- Required work
A single stretch of the material below is to be transcribed exactly, starting at the line with "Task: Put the" and ending after the line with "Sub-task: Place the".

- Given information
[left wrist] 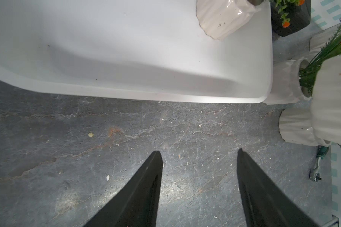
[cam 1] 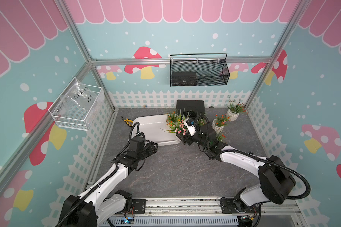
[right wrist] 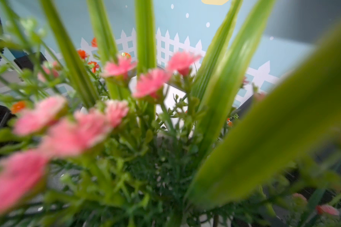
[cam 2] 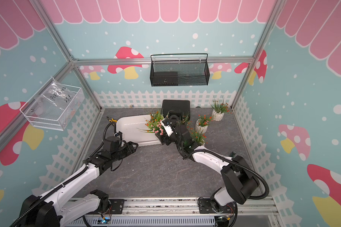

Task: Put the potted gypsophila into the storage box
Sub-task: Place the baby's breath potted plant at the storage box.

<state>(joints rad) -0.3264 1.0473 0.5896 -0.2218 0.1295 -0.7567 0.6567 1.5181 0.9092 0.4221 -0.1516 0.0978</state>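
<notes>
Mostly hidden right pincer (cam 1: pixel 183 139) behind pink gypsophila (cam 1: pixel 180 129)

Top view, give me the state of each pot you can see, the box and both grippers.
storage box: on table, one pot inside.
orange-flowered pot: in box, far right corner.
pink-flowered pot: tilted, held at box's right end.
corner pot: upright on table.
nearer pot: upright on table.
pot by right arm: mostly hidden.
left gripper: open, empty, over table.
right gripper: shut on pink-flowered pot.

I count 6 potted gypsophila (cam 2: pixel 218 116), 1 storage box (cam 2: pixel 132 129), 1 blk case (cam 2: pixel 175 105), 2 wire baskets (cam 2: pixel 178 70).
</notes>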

- Solved exercise
Task: Put the potted gypsophila into the storage box
Sub-task: Place the baby's breath potted plant at the storage box.

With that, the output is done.